An autoimmune theory has also been proposed as a cause for the peridiscal inflammation and pain associated with disc herniation. The normal intervertebral disc, lacking a blood supply, is largely sequestered from the immune system throughout most of life. When disc material herniates into the epidural space, which contains richly vascularized immunogenic tissue, the disc material acts like a foreign antigen. If this hypothesis is true, the extruded disc fragment may induce an autoimmune reaction that causes an inflammatory response. Phospholipase A2 may be involved with this process.

Imaging Features

Herniated discs are seen with computed tomography (CT) or MR imaging as focal contour abnormalities along the disc margin. Disc herniations can be subdivided into disc protrusions or extrusions, depending on the size of the base or neck of the disc fragment where it is attached to the outer annulus. A disc protrusion has not penetrated all layers of the annulus (referred to as a contained disc ) and by definition has a relatively wide neck or base relative to the size of the herniated disc apex in the sagittal or axial plane ( Figs. 22-11 to 22-13 ) . A disc extrusion by definition penetrates all layers of the annulus (referred to as a noncontained disc ), and according to currently accepted nomenclature, has a relatively narrow neck (in either the sagittal or axial plane) where it extends through the annulus (see Figs. 22-1, 22-2, and 22-5 ).
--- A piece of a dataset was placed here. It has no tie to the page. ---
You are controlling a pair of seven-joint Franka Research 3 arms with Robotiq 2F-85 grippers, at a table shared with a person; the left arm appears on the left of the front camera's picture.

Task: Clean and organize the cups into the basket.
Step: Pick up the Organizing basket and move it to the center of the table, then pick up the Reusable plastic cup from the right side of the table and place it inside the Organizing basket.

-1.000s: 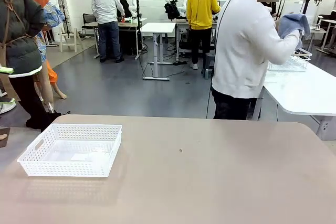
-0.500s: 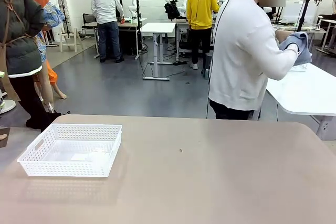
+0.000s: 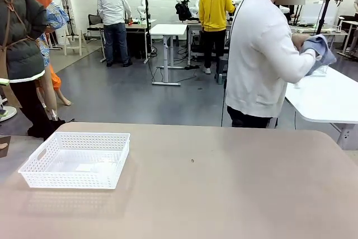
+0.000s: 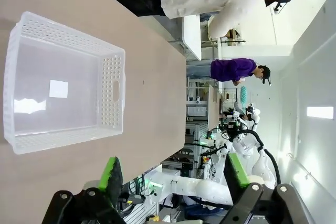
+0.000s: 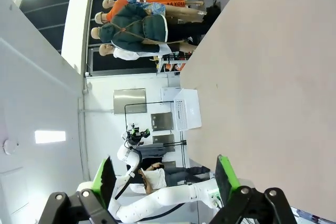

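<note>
The white perforated basket [image 3: 75, 159] sits empty on the tan table at the left, and shows again as the basket [image 4: 63, 82] in the left wrist view, above the fingers. My left gripper [image 4: 173, 174] is open with nothing between its green pads, held clear of the basket. My right gripper [image 5: 165, 178] is open too, over bare table. The cups are out of view. A person [image 3: 263, 54] in a white top stands beyond the far edge, turned to a side table, holding a blue-grey cloth [image 3: 320, 46].
The tan table [image 3: 224, 194] is bare to the right of the basket. A white side table [image 3: 327, 96] stands at the far right behind the person. Other people stand farther back in the room.
The person has shifted slightly and moved the cloth lower and to the right. The basket and both grippers have not moved.
</note>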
Disc protrusions and extrusions may involute with time, which is usually associated with diminution or resolution of the patient’s symptoms ( Figs. 22-14 ) . Disc extrusions, which are in contact with vascularized tissue in the epidural space, are far more likely to involute than protrusions. Some unknown biochemical process in the epidural space likely causes the disc fragment to involute.